• _Aim of the exercise_
Only one stretch of the listing below is wanted. Begin at the line that has "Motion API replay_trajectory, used", stop after the line that has "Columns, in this", and repeat every line in between exactly.

• _Given records_
--- START ---
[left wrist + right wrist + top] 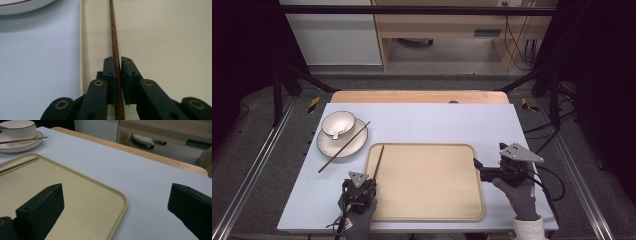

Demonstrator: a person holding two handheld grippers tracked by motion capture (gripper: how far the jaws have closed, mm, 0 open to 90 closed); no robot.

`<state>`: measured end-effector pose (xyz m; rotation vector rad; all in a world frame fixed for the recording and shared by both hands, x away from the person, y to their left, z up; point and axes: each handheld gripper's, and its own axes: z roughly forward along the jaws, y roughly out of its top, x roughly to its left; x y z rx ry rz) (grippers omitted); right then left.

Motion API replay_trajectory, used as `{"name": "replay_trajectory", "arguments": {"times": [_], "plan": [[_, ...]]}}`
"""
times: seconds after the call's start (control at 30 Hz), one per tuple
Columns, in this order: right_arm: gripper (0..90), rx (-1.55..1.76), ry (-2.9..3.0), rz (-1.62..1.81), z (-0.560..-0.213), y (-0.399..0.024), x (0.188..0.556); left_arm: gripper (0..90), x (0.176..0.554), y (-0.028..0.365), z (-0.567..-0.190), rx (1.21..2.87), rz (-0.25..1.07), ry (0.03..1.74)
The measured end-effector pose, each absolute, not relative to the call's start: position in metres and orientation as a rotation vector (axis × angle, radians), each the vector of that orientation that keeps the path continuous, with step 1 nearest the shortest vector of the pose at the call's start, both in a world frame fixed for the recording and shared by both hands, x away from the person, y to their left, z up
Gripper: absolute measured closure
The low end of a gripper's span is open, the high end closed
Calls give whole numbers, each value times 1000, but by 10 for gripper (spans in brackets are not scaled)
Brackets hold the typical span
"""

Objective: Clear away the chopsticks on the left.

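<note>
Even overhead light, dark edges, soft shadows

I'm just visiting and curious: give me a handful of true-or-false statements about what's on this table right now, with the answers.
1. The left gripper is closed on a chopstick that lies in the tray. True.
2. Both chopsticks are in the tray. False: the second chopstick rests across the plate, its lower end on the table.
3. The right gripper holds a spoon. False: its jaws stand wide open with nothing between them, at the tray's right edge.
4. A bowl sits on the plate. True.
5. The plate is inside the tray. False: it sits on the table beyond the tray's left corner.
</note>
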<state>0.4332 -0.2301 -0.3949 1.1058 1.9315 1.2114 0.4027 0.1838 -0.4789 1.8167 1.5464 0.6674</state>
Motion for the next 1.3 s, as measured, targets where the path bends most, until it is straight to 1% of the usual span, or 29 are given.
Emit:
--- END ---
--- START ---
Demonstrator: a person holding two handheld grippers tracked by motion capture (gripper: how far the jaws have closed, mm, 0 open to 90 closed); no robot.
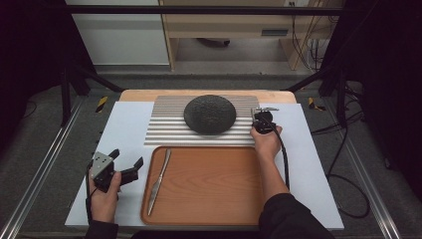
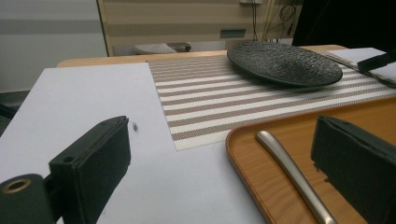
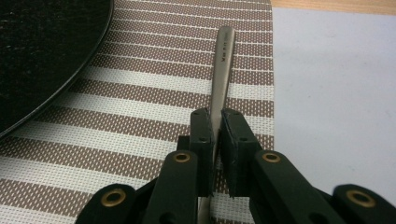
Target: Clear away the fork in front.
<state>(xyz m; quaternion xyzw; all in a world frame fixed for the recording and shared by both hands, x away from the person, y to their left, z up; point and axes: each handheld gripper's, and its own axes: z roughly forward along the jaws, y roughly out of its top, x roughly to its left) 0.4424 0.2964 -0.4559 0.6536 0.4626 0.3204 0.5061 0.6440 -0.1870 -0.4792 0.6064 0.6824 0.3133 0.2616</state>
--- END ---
• _The answer_
Motion API replay_trajectory, used as `{"name": "replay_trajectory", "arguments": {"times": [_], "plan": [[_, ...]]}}`
"""
times: seconds after the call's start (control at 30 Hz), one per tuple
Columns, in this order: right_arm: gripper (0..90), rx (-1.55..1.76), ry (-2.9..3.0), rz (-1.62..1.81), z (-0.560..-0.213), y (-0.399..0.024), x (0.188..0.556); left_arm: gripper (0..90), x (0.176..0.554), y (-0.028..0.365), z (-0.567..-0.190), rx (1.21..2.87), rz (-0.25..1.07), ry (0.03..1.74)

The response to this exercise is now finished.